EXERCISE AIM -
An exact reprint of the listing is required, with no pictures included.
-- -- --
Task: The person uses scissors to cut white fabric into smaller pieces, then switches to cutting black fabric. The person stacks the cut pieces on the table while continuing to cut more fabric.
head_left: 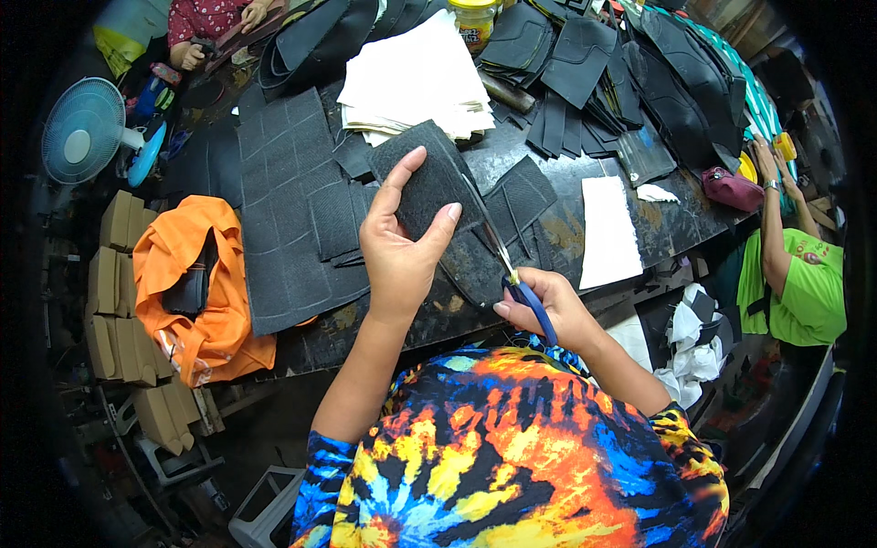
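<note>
The left hand [402, 251] holds a black, roughly rectangular piece of fuzzy, felt-like material [427, 190] above the dark, scuffed worktop [678, 228], its grip narrow, with thumb and index finger showing on the upper face. The right hand's [555, 310] grip closes around the blue handles of metal-bladed scissors [500, 247], blades along the piece's right edge. The piece looks light, bendable, hardly slippery or fragile; a broad pinch on its left side, clear of the blades, seems best.
</note>
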A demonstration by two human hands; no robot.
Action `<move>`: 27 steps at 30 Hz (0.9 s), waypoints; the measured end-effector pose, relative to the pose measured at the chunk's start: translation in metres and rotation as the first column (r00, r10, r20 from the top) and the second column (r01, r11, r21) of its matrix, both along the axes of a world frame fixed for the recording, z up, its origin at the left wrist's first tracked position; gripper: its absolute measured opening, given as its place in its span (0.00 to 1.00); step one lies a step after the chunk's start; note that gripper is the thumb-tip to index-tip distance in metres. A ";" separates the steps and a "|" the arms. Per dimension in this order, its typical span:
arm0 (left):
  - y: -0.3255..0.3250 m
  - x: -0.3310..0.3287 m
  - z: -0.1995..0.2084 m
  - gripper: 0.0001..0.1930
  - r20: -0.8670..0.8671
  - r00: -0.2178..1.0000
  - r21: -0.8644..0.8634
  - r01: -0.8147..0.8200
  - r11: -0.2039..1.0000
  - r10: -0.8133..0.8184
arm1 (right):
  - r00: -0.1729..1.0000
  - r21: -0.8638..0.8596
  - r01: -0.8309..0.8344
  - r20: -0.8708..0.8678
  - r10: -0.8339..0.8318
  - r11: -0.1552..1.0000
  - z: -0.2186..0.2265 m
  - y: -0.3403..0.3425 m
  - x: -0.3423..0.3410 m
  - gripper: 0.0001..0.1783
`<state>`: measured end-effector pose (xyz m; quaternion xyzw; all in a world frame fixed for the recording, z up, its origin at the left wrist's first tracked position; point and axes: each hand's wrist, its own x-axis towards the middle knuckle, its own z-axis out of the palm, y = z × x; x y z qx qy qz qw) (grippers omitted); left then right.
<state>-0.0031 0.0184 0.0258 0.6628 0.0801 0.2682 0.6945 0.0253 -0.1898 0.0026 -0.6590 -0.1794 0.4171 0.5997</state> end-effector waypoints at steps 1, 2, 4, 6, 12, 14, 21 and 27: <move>-0.001 -0.001 0.000 0.30 0.010 1.000 0.008 0.007 1.000 -0.007 | 0.999 -0.003 0.008 -0.034 -0.008 1.000 0.001 -0.002 -0.002 0.13; -0.002 -0.001 -0.001 0.30 -0.003 1.000 0.019 0.001 1.000 -0.001 | 0.998 -0.031 0.012 -0.069 -0.014 0.999 0.002 -0.003 -0.003 0.13; -0.006 -0.002 -0.002 0.30 -0.001 1.000 0.044 -0.004 0.999 0.004 | 1.000 0.040 0.012 -0.028 -0.011 0.999 0.002 -0.003 -0.003 0.14; -0.014 -0.005 -0.003 0.31 -0.016 0.999 0.072 0.042 0.996 -0.041 | 0.999 0.056 0.027 0.035 -0.029 0.998 0.001 -0.003 -0.001 0.14; -0.023 -0.013 -0.005 0.31 -0.002 0.999 0.086 0.051 0.995 -0.051 | 0.995 -0.025 0.042 0.087 -0.040 0.999 -0.003 -0.001 0.000 0.15; -0.023 -0.017 -0.005 0.31 0.014 0.999 0.112 0.027 0.993 -0.029 | 0.999 0.034 0.024 0.027 -0.025 0.999 -0.001 -0.003 -0.003 0.12; -0.027 -0.045 -0.015 0.31 -0.029 0.999 0.180 0.026 0.983 -0.021 | 0.990 0.140 0.013 0.139 -0.033 0.990 0.004 0.010 -0.005 0.11; -0.014 -0.068 -0.013 0.28 -0.009 0.997 0.338 -0.071 0.939 0.078 | 0.998 0.091 -0.053 -0.018 0.055 0.994 0.002 0.004 -0.016 0.12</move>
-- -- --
SOLUTION TO THIS EXERCISE -
Task: The person uses scissors to cut white fabric into smaller pieces, then switches to cutting black fabric. The person stacks the cut pieces on the table while continuing to cut more fabric.
head_left: 
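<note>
The left hand [402, 251] holds a black, roughly rectangular piece of fuzzy, felt-like material [427, 190] above the dark, scuffed worktop [678, 228], its grip narrow, with thumb and index finger showing on the upper face. The right hand's [555, 310] grip closes around the blue handles of metal-bladed scissors [500, 247], blades along the piece's right edge. The piece looks light, bendable, hardly slippery or fragile; a broad pinch on its left side, clear of the blades, seems best.
</note>
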A demonstration by two human hands; no robot.
Action `<move>`: 27 steps at 30 Hz (0.9 s), waypoints; the measured end-effector pose, relative to the pose measured at the chunk's start: translation in metres and rotation as the first column (r00, r10, r20 from the top) and the second column (r01, r11, r21) of its matrix, both along the axes of a world frame fixed for the recording, z up, its origin at the left wrist's first tracked position; gripper: its absolute measured opening, given as its place in its span (0.00 to 1.00); step one lies a step after the chunk's start; note that gripper is the thumb-tip to index-tip distance in metres. A ";" separates the steps and a "|" the arms. Per dimension in this order, its typical span:
arm0 (left):
  - y: -0.3255..0.3250 m
  - x: -0.3310..0.3287 m
  - z: -0.1995..0.2084 m
  - gripper: 0.0001..0.1930
  - r20: -0.8670..0.8671
  - r00: -0.2178..1.0000
  - r21: -0.8644..0.8634
  - r01: -0.8147..0.8200
  - r11: -0.2039..1.0000
  - r10: -0.8133..0.8184
arm1 (right):
  - r00: -0.1729..1.0000
  - r21: -0.8638..0.8596
  - r01: -0.8309..0.8344
  - r20: -0.8708..0.8678
  - r10: -0.8339..0.8318
  - r11: -0.1552..1.0000
  - z: -0.2186..0.2265 m
  - y: -0.3403..0.3425 m
  - x: -0.3423..0.3410 m
  - gripper: 0.0001..0.1783
`<state>`: measured end-effector pose (xyz m; quaternion xyzw; all in a world frame fixed for the recording, z up, its origin at the left wrist's first tracked position; point and axes: each hand's wrist, its own x-axis towards the middle knuckle, its own z-axis out of the palm, y = z × x; x y z qx qy qz qw) (grippers omitted); left then right.
<state>-0.0031 0.0184 0.0258 0.6628 0.0801 0.2682 0.6945 0.0253 -0.1898 0.0026 -0.6590 -0.1794 0.4171 0.5997</state> end-effector waypoints at steps 1, 2, 4, 6, 12, 14, 21 and 27: <move>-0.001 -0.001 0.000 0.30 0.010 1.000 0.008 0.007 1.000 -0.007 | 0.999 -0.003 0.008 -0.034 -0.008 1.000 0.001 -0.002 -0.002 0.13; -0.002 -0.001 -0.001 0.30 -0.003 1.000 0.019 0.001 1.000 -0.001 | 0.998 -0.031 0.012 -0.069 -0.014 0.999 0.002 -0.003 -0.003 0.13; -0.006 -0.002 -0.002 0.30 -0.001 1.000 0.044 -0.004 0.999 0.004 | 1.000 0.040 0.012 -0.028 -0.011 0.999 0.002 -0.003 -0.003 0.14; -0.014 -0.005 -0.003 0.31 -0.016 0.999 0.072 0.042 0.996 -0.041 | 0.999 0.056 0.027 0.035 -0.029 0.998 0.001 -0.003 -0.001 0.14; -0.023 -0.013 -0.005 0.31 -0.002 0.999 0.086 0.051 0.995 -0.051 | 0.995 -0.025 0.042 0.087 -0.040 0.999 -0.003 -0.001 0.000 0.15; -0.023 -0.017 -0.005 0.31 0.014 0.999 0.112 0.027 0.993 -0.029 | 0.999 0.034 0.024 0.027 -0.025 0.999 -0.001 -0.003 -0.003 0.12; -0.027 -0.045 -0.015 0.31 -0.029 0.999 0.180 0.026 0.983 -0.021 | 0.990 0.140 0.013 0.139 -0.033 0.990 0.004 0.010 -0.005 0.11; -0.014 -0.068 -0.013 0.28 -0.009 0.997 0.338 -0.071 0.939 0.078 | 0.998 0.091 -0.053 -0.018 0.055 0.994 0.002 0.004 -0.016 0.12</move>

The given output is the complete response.